The 34-kDa PlcR protein contains an N-terminal helix–turn–helix (HTH) DNA binding domain and a C-terminal regulatory domain, composed of 11 helices, forming five tetratricopeptide repeats (TPR) and a capping C-terminal helix [Fig. 1 and supporting information (SI) Fig. 5]. The HTH domain is directly attached to the 40-Å first TPR helix (residues 60–89; hereafter termed linker helix). Both HTH domains have motional freedom as indicated by high B-factors [a mean of 124 Å2 as compared with 65 Å2 for the TPR domain, when refined without translation liberation screw-motion (TLS)] and poorly defined electron density.
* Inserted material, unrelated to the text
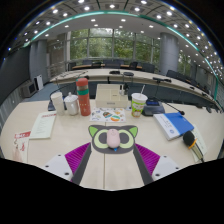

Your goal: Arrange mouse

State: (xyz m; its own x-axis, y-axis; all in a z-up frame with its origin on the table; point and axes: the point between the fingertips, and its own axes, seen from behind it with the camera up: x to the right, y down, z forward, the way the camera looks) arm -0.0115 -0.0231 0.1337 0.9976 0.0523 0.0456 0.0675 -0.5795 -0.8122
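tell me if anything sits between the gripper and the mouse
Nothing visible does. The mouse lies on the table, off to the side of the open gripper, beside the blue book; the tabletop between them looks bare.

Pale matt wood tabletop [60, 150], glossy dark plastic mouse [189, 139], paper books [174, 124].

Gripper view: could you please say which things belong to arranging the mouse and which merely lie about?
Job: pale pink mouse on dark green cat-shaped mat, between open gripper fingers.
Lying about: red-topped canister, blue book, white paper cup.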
The two PlcR molecules of the asymmetric unit dimerize via their TPR domains, burying 2,460 Å2 of solvent-accessible surface. Intriguingly, the DNA-binding surfaces of both HTH domains of the dimer face opposite directions (Fig. 1), incompatible with their simultaneous association with the palindromic PlcR box. The absence of crystal contacts for both HTH domains supports that this potentially inactive conformation is not a crystal artifact.
Fig. 1.
Structure of PapR5:PlcR and comparison to cCF10:PrgX. Shown are ribbon presentations of PapR5:PlcR (A) and cCF10:PrgX (B) [Protein Data Bank entry 2AXZ (9)]. Chains A and B of PlcR and PrgX are colored in magenta and cyan, with their respective HTH domains in dark gray and dark blue. Helix 3 of the HTH domains that inserts into the major DNA groove is colored in red. The C-terminal extension of PrgX is colored in light gray. Ligand peptides are shown in yellow and green. Left and Right represent 90° views. (C and D) Close-up views of the peptide–protein interactions for PapR:PlcR (C) and cCF10:PrgX (D). Oligopeptides are yellow, and key residues are labeled. Unbiased 3Fo–2Fc electron density for PapR5 is shown in gray. Hydrogen bonds between cCF10 and PrgX key residues are indicated by black lines.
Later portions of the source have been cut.